Exploiting Symbolic Structure and Hierarchy in Reinforcement Learning

Anders Jonsson

Full Professor, Universitat Pompeu Fabra

Abstract

A well-known limitation of reinforcement learning is its high sample complexity, which causes learning to be slow in complex tasks. The situation is even worse in problems with non-Markovian dynamics, i.e. when the ability to predict the future depends on the entire interaction history. In this talk I will describe two recent lines of work that improve the sample complexity of reinforcement learning by exploiting the symbolic structure of tasks. The first line of work is to train a set of policies for solving subtasks in an existing hierarchy, and combine these policies for fast or zero-shot learning of more complex, global tasks. The second line of work is to learn finite-state automata for non-Markovian decision processes, providing symbolic information that compactly captures the interaction history.

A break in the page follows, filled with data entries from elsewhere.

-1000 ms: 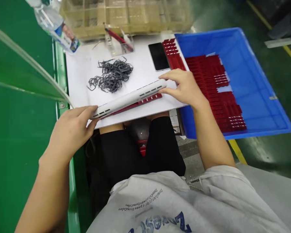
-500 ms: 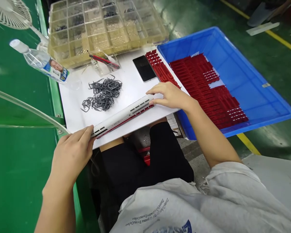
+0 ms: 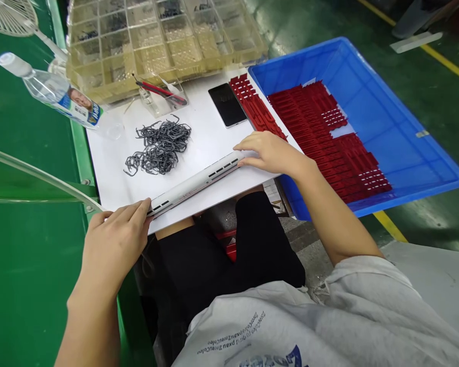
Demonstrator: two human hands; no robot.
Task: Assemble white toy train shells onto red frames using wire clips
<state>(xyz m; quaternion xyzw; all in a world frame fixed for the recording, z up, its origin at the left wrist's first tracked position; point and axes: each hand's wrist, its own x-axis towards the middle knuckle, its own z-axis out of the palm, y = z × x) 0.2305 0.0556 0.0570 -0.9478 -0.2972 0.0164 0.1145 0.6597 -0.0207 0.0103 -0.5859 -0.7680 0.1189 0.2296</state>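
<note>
A long, narrow white plastic housing (image 3: 195,182) with dark slots near both ends lies slantwise along the front of the white work board (image 3: 118,188). At its near left end, my left hand (image 3: 117,242) is closed on it with the fingers over the top. The thumb and fingers of my right hand (image 3: 270,152) pinch the far right end. Behind the housing sits a tangled pile of dark grey bent pieces (image 3: 160,145). A black phone (image 3: 227,105) and a stack of red slotted plastic parts (image 3: 257,109) lie beyond my right hand.
At the right stands a blue bin (image 3: 401,137) holding many red parts (image 3: 321,132). A yellowish compartment box (image 3: 164,51) is at the back, with a small clear tray (image 3: 162,99) of tools before it. A tilted bottle (image 3: 61,97) and a fan (image 3: 9,15) are at left.
The housing has turned about its length: the red strip that showed along its lower edge is out of sight. Both hands still grip its ends. The view has shifted slightly.
</note>
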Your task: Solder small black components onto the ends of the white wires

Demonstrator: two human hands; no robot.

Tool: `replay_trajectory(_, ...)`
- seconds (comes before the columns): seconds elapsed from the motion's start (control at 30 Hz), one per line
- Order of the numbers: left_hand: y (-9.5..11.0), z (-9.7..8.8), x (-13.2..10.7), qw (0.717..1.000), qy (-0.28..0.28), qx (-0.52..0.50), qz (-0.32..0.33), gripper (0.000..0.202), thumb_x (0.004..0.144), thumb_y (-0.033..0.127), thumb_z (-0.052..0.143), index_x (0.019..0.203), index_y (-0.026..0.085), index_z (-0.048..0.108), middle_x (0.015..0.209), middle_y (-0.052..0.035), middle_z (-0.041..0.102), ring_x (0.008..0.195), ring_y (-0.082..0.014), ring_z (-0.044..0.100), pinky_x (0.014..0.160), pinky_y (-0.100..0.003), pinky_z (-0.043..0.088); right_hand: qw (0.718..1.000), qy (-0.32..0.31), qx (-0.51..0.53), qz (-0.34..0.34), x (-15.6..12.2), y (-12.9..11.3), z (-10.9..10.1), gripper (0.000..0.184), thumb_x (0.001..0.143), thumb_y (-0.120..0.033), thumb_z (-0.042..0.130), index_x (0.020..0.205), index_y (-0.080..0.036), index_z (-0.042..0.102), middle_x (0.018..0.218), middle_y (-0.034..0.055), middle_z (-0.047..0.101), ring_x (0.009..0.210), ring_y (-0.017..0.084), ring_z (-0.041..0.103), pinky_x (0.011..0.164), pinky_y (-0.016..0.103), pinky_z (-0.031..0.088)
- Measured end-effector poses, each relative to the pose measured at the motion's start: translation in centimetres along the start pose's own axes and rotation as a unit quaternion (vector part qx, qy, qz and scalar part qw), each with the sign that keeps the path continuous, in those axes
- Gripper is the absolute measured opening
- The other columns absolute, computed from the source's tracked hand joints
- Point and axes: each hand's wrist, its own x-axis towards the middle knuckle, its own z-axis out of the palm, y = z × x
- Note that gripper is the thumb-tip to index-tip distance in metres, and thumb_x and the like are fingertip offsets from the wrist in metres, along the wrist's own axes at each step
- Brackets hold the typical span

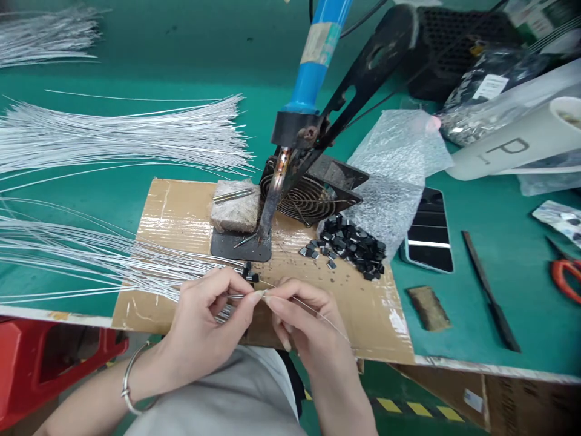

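Note:
My left hand (209, 327) is closed, thumb and forefinger pinching a thin wire whose end lies between the fingertips. Right against it, my right hand (308, 318) pinches the same spot; a fine strand (329, 321) runs across its fingers. What exactly sits between the fingertips is too small to make out. Just beyond my left hand, white wires (158, 260) lie in a bundle, several with black connectors (249, 272) at their ends. Above the hands, a soldering iron (272, 203) with a blue handle points down in its stand.
A cardboard sheet (149, 218) covers the bench front. On it are a wrapped block (236, 212), a fan (308, 197) and a pile of small black parts (356, 245). To the right lie a phone (427, 230), a dark blade-like tool (490, 293) and red-handled scissors (565, 275).

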Motion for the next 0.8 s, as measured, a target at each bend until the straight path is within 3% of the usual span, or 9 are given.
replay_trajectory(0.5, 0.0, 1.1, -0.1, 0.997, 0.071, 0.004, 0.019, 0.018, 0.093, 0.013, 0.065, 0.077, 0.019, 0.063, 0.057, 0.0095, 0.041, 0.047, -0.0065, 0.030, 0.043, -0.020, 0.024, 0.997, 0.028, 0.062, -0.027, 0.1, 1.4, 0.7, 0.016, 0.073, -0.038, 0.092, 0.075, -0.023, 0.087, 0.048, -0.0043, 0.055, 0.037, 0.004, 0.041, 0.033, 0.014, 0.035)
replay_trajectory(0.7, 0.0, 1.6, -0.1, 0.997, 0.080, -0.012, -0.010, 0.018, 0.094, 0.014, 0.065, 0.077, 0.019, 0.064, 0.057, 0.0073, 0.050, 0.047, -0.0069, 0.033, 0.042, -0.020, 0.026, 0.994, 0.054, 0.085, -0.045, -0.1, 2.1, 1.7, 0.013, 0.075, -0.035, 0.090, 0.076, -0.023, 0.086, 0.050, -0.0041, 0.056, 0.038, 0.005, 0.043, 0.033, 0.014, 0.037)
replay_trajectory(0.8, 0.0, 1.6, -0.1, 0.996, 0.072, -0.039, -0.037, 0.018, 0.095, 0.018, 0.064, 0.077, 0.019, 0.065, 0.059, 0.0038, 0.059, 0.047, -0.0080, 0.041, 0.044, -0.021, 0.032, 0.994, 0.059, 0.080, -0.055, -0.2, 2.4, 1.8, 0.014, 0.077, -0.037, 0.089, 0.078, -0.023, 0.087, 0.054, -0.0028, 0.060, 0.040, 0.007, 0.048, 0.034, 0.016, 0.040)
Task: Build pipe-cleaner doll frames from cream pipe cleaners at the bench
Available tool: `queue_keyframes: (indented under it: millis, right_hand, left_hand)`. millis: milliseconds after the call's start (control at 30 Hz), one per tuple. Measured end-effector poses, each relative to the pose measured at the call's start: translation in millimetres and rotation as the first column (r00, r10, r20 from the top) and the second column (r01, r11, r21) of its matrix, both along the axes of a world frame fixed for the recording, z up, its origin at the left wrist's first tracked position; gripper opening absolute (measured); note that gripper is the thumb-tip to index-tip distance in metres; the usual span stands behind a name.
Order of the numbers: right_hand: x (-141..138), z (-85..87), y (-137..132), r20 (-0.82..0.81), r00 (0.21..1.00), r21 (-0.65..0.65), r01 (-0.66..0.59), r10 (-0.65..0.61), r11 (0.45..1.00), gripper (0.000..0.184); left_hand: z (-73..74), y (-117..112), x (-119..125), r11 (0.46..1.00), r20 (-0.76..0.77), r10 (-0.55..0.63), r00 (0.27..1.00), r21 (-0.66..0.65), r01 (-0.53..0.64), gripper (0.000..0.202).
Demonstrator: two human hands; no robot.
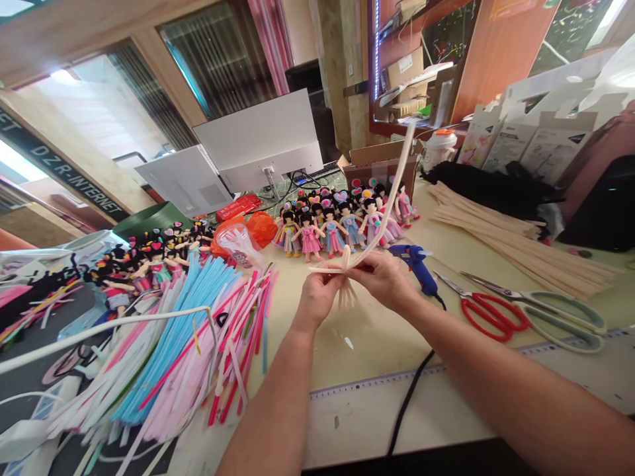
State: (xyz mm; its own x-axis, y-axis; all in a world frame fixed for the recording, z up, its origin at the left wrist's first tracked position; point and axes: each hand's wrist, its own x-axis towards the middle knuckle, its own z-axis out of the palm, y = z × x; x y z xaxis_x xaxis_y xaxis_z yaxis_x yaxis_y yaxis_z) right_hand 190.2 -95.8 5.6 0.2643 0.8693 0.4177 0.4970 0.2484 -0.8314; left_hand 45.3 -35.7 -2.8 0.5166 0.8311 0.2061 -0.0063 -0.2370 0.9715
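Between my two hands is a bundle of cream pipe cleaners (347,297), bent and gathered at the middle. One long stem (395,185) rises from it to the upper right, and a short end points left. My left hand (320,297) pinches the bundle from the left. On the other side, my right hand (387,281) grips the foot of the long stem. The fingertips of both hands nearly meet, so the exact join is hidden. Just beyond stand several small pipe-cleaner dolls (330,228) with black hair and coloured dresses.
Right of my hands lie a blue glue gun (419,264), red scissors (491,317), green-handled scissors (560,317) and cream pipe cleaners (516,244). Coloured pipe cleaners (173,350) are heaped at left, crossed by a white cable (99,327). A monitor (262,139) stands behind.
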Motion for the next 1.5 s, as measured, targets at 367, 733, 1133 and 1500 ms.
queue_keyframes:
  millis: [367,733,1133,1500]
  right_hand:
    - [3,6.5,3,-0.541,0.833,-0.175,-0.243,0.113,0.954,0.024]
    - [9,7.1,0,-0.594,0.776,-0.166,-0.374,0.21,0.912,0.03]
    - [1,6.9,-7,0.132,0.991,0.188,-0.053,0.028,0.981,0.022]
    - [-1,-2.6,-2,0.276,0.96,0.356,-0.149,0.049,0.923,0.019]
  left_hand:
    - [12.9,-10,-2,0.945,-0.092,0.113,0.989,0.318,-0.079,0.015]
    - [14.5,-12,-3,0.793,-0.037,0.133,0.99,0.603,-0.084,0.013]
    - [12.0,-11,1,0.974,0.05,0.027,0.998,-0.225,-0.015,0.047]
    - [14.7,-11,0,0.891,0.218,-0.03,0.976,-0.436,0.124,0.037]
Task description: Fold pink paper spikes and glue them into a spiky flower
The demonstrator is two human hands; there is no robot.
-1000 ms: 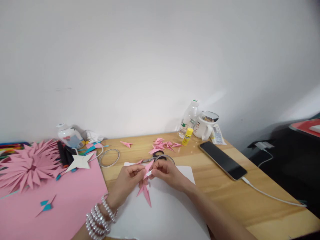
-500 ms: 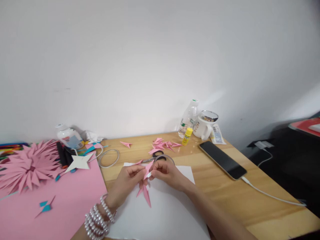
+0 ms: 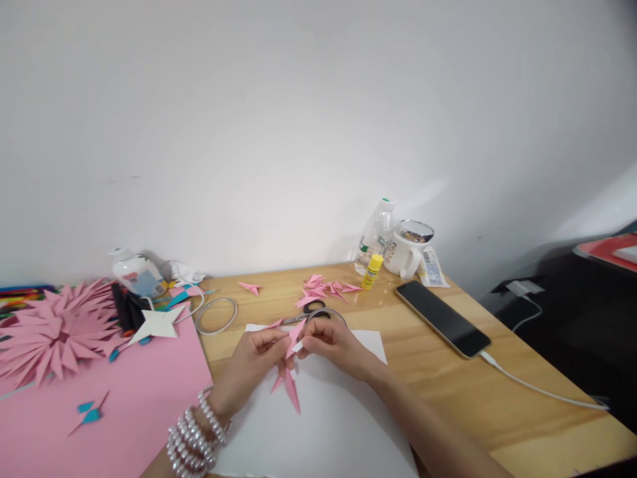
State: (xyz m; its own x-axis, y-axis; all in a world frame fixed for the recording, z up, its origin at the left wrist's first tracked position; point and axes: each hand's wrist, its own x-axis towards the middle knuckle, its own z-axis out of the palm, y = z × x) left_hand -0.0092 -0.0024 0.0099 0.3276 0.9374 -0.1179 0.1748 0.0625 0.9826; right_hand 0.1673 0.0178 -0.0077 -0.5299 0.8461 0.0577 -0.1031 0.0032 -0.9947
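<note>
My left hand (image 3: 263, 355), with pearl-like bracelets on its wrist, pinches a pointed folded pink paper piece (image 3: 295, 335). Against that piece, the closed fingertips of my right hand (image 3: 326, 342) grip a small white strip (image 3: 297, 346). More pink points (image 3: 292, 393) stick out below my fingers, over a white sheet (image 3: 318, 425). Just behind the right hand curves a thin grey loop (image 3: 334, 312); its lower part is hidden. Scissors (image 3: 301, 318) with black handles lie beyond the hands, partly covered.
Loose pink folded pieces (image 3: 323, 289), a yellow glue stick (image 3: 372, 272), a bottle (image 3: 375, 236) and a mug (image 3: 405, 252) stand or lie at the back. A phone (image 3: 442, 318) lies right. Left are a pink paper flower (image 3: 60, 332), a white star (image 3: 156, 324) and a wire ring (image 3: 216, 316).
The white strip between my right fingertips has shifted slightly against the pink piece. Both hands stay almost in place.
</note>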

Representation-Driven Option Discovery in RL: Model-Free Success & Model-Based Challenges

Marlos Machado

Assistant Professor, University of Alberta

Abstract

The ability to reason at multiple levels of temporal abstraction is a fundamental aspect of intelligence. In reinforcement learning, this attribute is often modelled through temporally extended courses of action called options. Despite their popularity as a research topic, options are rarely a core component of traditional RL solutions. In this talk, I will introduce a general framework for option discovery that leverages the agent’s representation to identify useful options. By using these options to generate a rich stream of experience, the agent can improve its representations and learn more effectively in model-free settings across diverse environments with varying topologies and observation spaces. However, options are far less common–and often less effective–in planning. I will also present insights into making options more useful for planning and the challenges posed by function approximation in this setting.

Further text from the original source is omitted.